Depth of Field (Deprecated) is a common postprocessing effect that simulates the properties of a camera lens. The name refers to the fact that the effect was added in Unity 3.4, but now is superseded by a more modern Depth Of Field effect which uses optimized techniques to simulate lens blurs and enables better transitions between focal areas. However, depending on the use case, performance might be a lot better in the old 3.4 version as it was developed for older hardware.
In real life, a camera can only focus sharply on an object at a specific distance; objects nearer or farther from the camera will be somewhat out of focus. The blurring not only gives a visual cue about an object’s distance but also introduces bokeh which is the term for pleasing visual artifacts that appear around bright areas of the image as they fall out of focus.

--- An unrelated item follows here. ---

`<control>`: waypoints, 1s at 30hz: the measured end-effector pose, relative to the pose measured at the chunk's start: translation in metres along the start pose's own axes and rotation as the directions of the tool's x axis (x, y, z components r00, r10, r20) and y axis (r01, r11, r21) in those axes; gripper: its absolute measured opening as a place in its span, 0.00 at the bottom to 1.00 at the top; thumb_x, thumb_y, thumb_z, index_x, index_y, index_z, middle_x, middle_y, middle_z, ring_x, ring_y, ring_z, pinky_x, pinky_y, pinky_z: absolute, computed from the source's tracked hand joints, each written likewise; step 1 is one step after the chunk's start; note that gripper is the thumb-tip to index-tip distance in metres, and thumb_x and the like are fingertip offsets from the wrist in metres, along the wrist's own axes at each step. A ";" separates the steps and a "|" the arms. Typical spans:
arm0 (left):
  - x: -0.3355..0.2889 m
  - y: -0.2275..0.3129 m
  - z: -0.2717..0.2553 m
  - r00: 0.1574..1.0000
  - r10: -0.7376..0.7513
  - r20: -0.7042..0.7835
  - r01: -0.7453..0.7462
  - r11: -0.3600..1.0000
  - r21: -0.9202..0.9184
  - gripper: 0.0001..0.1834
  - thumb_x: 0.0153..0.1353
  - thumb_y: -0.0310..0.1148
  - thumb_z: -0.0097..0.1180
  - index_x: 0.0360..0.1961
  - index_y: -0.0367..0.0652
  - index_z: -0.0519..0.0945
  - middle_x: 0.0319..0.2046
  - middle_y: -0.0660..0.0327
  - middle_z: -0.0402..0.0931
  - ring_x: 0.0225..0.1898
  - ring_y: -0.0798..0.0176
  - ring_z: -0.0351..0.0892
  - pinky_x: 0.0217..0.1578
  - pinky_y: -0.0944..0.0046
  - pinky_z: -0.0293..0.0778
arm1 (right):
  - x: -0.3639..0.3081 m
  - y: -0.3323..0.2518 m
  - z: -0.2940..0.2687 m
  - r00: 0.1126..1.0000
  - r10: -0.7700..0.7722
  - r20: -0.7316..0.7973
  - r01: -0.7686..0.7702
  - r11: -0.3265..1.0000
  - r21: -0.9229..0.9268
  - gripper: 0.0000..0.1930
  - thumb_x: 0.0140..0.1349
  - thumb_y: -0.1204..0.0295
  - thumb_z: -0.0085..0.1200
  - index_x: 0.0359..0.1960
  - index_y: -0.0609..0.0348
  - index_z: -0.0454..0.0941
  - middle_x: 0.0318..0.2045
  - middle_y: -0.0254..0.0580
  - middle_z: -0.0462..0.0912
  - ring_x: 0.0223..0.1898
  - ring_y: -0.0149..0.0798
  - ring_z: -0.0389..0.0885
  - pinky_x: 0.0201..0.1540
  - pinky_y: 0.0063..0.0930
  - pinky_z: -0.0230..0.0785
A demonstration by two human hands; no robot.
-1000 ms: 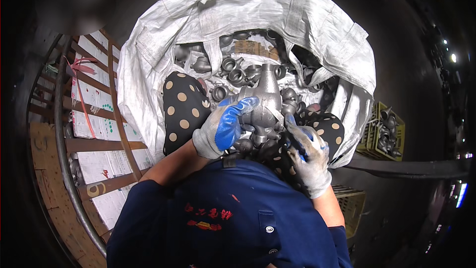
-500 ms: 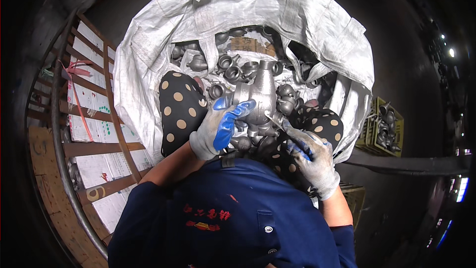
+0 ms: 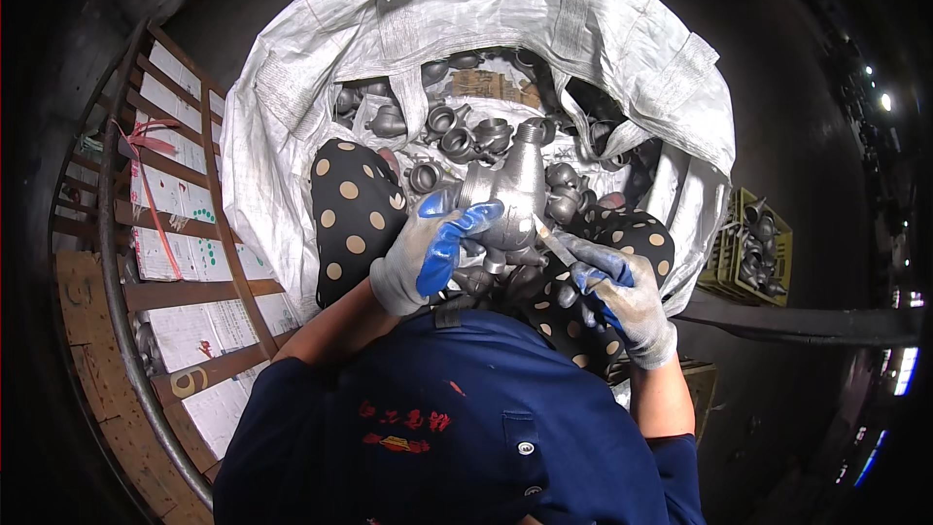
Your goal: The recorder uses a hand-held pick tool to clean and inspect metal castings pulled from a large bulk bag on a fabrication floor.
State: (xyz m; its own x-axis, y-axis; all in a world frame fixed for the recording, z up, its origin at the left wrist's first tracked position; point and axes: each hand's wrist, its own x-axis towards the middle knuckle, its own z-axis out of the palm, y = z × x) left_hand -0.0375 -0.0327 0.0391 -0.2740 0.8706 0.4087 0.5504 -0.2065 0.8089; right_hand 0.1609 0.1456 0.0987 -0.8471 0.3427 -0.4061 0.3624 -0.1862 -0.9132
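Note:
A large grey metal pipe fitting (image 3: pixel 520 185) with a tapered neck and threaded ends is held up over an open white woven sack. Wrapped around its lower left side is my left hand (image 3: pixel 420 248), closed, in a grey glove with blue coating. My right hand (image 3: pixel 627 297), in a similar worn glove, is closed on a narrow flat metal tool (image 3: pixel 556 243). The tool's tip is at the lower right side of the fitting; whether it touches cannot be made out. Beneath, several smaller grey metal fittings (image 3: pixel 459 143) lie in the sack (image 3: pixel 671 68).
My knees in dotted black cloth (image 3: pixel 355 209) stand within the sack's rim. On the left is a rusty metal rack (image 3: pixel 209 175) with white boards. A yellow crate (image 3: pixel 724 262) of metal parts sits at right, near a dark bar (image 3: pixel 807 324). Cardboard (image 3: pixel 491 87) lies in the sack.
The fitting has tilted slightly, its neck shifting to the right. My right hand and the tool have moved a little to the right and turned. The left hand keeps its grip almost unmoved.

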 end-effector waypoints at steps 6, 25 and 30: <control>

An example of the new Depth of Field effect can be seen in the following images, displaying the results of a defocused foreground and a defocused background. Notice how the foreground blur overlaps with the rest while the background doesn’t.
You might also consider using the Tilt Shift effect for a more straightforward but less sophisticated depth-of-field effect.
|Resolution||Determines the internal render target sizes. A lower resolution will result in faster rendering and lower memory requirements.|
|Quality||The quality level. Choose between the faster OnlyBackground or the higher-quality BackgroundAndForeground which calculates the depth-of-field defocus for both areas separately.|
|Simple tweak||Switches to a simpler focal model.|
|Visualize focus||This shows the focal plane in the game view to assist learning and debugging.|
|Enable bokeh||This will generate more realistic lens blurs where very bright parts are scaled and overlap.|
|Focal distance||The distance to the focal plane from the camera position in world space.|
|Object Focus||Determine the focal distance using a target object in the scene.|
|Smoothness||The smoothness when transitioning from out-of-focus to in-focus areas.|
|Focal size||The size of the in-focus area.|
|Blurriness||How many iterations are used when blurring the various buffers (each iteration requires processing time).|
|Blur spread||The blur radius. This is resolution-independent, so you may need to readjust the value for each required resolution.|
|Destination||Enabling foreground and background blur increases rendering time but gives more realistic results.|
|Intensity||Blend intensity used as bokeh shapes are being accumulated. This is a critical value that always needs to be carefully adjusted.|
|Min luminance||The luminance threshold below which pixels will not have bokeh artifacts applied.|
|Min contrast||The contrast threshold below which pixels will not have bokeh artifacts applied. The significance of this is that you usually only need bokeh shapes in areas of high frequency (ie, cluttered or “noisy” areas of image) since they are otherwise nearly invisible. Performance will be improved if you use this parameter to avoid generating unnecessary bokeh artifacts.|
|Downsample||The size of the internal render target used for accumulating bokeh shapes.|
|Size||The maximum bokeh size. Will be modulated by the amount of defocus (Circle of Confusion).|
|Bokeh Texture||The texture defining the bokeh shapes.|
Note that since the bokeh effect is created by drawing triangles per pixel, it can drastically affect your framerate, especially if it’s not adjusted optimally. Adjust the Size, Min luminance, Min contrast, Downsample and Resolution to improve performance. Also, since the screen is darkened before the bokeh shapes are applied, you should use an appropriate Blurriness level to remove possible artefacts.
This effect requires a graphics card that supports Shader Model 3 and depth textures. See the Graphics Hardware Capabilities and Emulation page for further details and a list of compliant hardware.